THE RECORDS:

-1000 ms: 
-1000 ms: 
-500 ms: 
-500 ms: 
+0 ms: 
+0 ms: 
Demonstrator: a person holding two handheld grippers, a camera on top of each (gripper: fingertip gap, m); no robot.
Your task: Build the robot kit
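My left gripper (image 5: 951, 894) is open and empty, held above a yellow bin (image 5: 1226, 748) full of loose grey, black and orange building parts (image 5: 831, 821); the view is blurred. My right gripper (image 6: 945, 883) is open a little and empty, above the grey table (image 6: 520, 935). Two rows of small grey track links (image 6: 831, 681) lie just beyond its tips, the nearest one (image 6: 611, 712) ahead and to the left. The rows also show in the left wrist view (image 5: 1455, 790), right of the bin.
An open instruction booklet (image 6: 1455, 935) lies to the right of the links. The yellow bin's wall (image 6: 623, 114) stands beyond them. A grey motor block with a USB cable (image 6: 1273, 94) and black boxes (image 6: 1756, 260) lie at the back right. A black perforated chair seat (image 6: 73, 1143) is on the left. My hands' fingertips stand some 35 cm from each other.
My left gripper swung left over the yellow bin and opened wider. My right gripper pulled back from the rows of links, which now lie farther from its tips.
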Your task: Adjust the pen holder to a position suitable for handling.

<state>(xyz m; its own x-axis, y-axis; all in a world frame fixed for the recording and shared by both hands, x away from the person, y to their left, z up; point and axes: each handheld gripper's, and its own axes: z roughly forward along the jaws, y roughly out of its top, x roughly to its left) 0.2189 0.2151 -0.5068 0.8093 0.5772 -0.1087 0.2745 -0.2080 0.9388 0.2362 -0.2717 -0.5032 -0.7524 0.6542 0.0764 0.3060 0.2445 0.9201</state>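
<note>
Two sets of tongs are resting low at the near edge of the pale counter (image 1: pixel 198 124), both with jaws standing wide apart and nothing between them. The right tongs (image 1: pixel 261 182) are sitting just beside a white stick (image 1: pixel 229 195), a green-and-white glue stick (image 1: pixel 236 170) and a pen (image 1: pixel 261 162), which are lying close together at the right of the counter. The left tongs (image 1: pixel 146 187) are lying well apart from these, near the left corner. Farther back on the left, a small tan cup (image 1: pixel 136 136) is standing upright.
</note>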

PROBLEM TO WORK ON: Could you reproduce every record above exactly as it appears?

PROBLEM SOLUTION:
-1000 ms: 
-1000 ms: 
-500 ms: 
-500 ms: 
+0 ms: 
+0 ms: 
Demonstrator: a person holding two handheld grippers, a camera on top of each (gripper: fingertip gap, m); no robot.
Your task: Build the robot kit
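My left gripper (image 5: 951, 894) is open and empty, held above a yellow bin (image 5: 1226, 748) full of loose grey, black and orange building parts (image 5: 831, 821); the view is blurred. My right gripper (image 6: 945, 883) is open a little and empty, above the grey table (image 6: 520, 935). Two rows of small grey track links (image 6: 831, 681) lie just beyond its tips, the nearest one (image 6: 611, 712) ahead and to the left. The rows also show in the left wrist view (image 5: 1455, 790), right of the bin.
An open instruction booklet (image 6: 1455, 935) lies to the right of the links. The yellow bin's wall (image 6: 623, 114) stands beyond them. A grey motor block with a USB cable (image 6: 1273, 94) and black boxes (image 6: 1756, 260) lie at the back right. A black perforated chair seat (image 6: 73, 1143) is on the left. My hands' fingertips stand some 35 cm from each other.
My left gripper swung left over the yellow bin and opened wider. My right gripper pulled back from the rows of links, which now lie farther from its tips.
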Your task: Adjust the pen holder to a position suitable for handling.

<state>(xyz m; its own x-axis, y-axis; all in a world frame fixed for the recording and shared by both hands, x away from the person, y to their left, z up; point and axes: each handheld gripper's, and its own axes: z roughly forward along the jaws, y roughly out of its top, x roughly to its left) 0.2189 0.2151 -0.5068 0.8093 0.5772 -0.1087 0.2745 -0.2080 0.9388 0.2362 -0.2717 -0.5032 -0.7524 0.6542 0.0764 0.3060 0.2445 0.9201</state>
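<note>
Two sets of tongs are resting low at the near edge of the pale counter (image 1: pixel 198 124), both with jaws standing wide apart and nothing between them. The right tongs (image 1: pixel 261 182) are sitting just beside a white stick (image 1: pixel 229 195), a green-and-white glue stick (image 1: pixel 236 170) and a pen (image 1: pixel 261 162), which are lying close together at the right of the counter. The left tongs (image 1: pixel 146 187) are lying well apart from these, near the left corner. Farther back on the left, a small tan cup (image 1: pixel 136 136) is standing upright.
</note>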

The output requires no further additions.